The pandemic accelerated the work-from-anywhere trend, and rural communities that have been losing residents for decades are poised to take advantage of that. Those communities could attract remote workers from other states by offering them high-speed internet access, the governor said.

“The best hope in growth can come from connectivity, and that's what our rural areas of Arkansas desire,” he said.

Hutchinson said the state must move quickly because it will be competing with other states for resources and workers needed to install broadband infrastructure. If the additional $250 million is approved, projects funded by that money could be completed by the end of next year, he said.

He also acknowledged that the $250 million is a short-term goal and more funding will be needed later.

Hutchinson said “closing the digital divide” has been a top priority for his office and progress has been made. It is also among the strategies recommended in a July report commissioned by his Economic Recovery Task Force.

Since June 2020, broadband coverage statewide has increased to 88% from 83% and to 75% from 68% in rural Arkansas, Hutchinson said.

Though the ARC program predates COVID-19 and had $4 million in state funds to begin with, the pandemic showed the depths of the state’s digital divide. 

The governor on Wednesday said federal funds available to address that divide present a “unique opportunity.” So far, a total of $279 million has flowed into the ARC program. 

Windstream Projects

Hutchinson joined FCC Commissioner Brendan Carr and Windstream Holdings of Little Rock on Tuesday to celebrate a new initiative funded, in part, by ARC grants.
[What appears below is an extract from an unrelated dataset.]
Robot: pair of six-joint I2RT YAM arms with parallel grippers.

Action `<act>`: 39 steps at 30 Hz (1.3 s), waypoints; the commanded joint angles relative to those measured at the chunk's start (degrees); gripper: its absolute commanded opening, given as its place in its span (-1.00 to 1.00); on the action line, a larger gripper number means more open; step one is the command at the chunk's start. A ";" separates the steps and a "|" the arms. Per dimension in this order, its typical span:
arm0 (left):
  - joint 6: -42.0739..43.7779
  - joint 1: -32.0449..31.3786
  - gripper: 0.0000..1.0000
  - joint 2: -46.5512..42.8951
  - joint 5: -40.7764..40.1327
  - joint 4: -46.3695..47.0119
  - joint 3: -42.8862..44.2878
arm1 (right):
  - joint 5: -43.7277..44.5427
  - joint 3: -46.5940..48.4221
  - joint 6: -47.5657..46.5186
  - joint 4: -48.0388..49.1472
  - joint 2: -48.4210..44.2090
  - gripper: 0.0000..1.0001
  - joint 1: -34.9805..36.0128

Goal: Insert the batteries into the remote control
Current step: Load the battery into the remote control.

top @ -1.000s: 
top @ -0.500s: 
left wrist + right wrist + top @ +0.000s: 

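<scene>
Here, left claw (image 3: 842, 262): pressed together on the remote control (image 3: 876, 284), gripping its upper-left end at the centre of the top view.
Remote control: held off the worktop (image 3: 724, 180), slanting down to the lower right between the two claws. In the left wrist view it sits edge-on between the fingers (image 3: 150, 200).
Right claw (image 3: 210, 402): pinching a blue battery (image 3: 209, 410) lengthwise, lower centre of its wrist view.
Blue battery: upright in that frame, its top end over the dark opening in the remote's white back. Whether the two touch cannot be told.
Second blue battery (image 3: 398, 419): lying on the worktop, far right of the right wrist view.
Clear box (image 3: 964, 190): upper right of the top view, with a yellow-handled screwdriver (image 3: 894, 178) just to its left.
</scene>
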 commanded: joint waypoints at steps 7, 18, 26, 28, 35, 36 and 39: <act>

The company announced the first of $63.5 million in fiber-to-the-premises projects funded by $46.3 million in ARC grants and $17.2 million of its own capital.

The projects will bring “Kinetic by Windstream” gigabit-speed internet service to more than 15,100 households and small businesses in rural parts of seven Arkansas counties: Carroll, Faulkner, Perry, Searcy, Sevier, Van Buren and Grant counties.

The Grant County project, set to be completed in Spring 2022, will bring it to approximately 6,380 homes and businesses in rural parts of Grant County. The state is contributing $10.8 million, and Windstream is investing $7.2 million.

In 2020, the company was awarded nearly $5 million in ARC grants funded through the CARES Act, to provide fiber-to-the-premises connections and up to 1-gigabit-per-second internet service to approximately 1,600 households and small businesses Cleburne, Dallas, Montgomery and White counties.

Windstream contributed almost $1 million to those projects, which were completed in 2021.